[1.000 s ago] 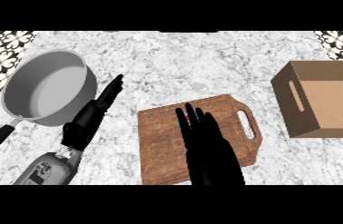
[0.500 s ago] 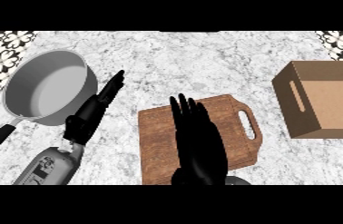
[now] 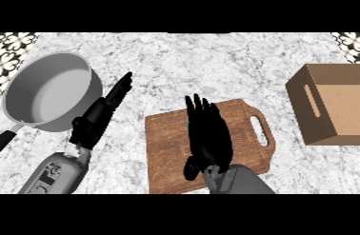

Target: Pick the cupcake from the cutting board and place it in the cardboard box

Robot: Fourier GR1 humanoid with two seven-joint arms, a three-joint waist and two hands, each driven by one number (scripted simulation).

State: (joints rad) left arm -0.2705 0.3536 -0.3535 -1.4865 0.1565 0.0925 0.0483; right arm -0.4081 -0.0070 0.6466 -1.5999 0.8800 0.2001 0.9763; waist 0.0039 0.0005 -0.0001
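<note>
On the cutting board (image 3: 169, 148), near the tabletop's front edge, the cupcake is almost wholly hidden: only a sliver of green at the board's upper middle, beside the right hand (image 3: 206, 134), hints at it, and I cannot say for sure that it is the cupcake. That hand lies over the board with fingers fairly straight and pointing away from the robot, thumb tucked low (whether anything is pinched beneath cannot be seen), probably lowered over the cupcake to take it from above. The board's handle points right, toward the cardboard box (image 3: 330, 105), which stands open-topped at the tabletop's right edge, well apart from the board. To the board's left, the left hand (image 3: 98, 120) rests open, fingers straight, apart from the work. Beyond it, a grey pan (image 3: 45, 93) sits toward the back left corner.
</note>
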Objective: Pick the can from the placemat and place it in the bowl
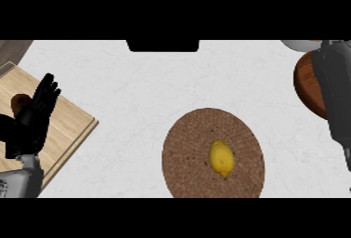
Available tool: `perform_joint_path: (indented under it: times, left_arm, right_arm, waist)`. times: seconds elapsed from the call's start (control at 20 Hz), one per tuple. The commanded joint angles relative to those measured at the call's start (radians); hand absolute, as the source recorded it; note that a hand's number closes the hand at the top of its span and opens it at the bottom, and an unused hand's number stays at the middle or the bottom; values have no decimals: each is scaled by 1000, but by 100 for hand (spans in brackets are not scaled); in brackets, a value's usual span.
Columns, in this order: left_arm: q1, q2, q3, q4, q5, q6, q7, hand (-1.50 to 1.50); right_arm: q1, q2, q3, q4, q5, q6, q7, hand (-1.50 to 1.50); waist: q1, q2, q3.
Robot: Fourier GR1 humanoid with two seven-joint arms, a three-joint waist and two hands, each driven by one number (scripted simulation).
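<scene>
Lemon [221,158] lay on the mat [188,139], lower centre; my left hand [34,116] rested open at left; right hand's state I couldn't tell.

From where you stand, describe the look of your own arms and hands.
The left hand is black, with slim segmented fingers and a thumb, on a grey forearm with a lighter metallic wrist. On the right side only a dark, nearly black limb section shows; its hand cannot be made out. No cables or markings are visible.
</scene>
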Motion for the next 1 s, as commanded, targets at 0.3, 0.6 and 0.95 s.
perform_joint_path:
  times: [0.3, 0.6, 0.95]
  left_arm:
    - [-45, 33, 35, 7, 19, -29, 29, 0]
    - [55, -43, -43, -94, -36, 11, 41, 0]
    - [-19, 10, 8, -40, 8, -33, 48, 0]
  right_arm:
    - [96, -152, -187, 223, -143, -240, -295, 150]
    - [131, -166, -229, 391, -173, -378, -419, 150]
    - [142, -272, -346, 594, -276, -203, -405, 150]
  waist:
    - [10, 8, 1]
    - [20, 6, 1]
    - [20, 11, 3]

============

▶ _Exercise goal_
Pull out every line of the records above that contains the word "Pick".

▶ _Your solution_
Target: Pick the cupcake from the cutting board and place it in the cardboard box
Objective: Pick the can from the placemat and place it in the bowl

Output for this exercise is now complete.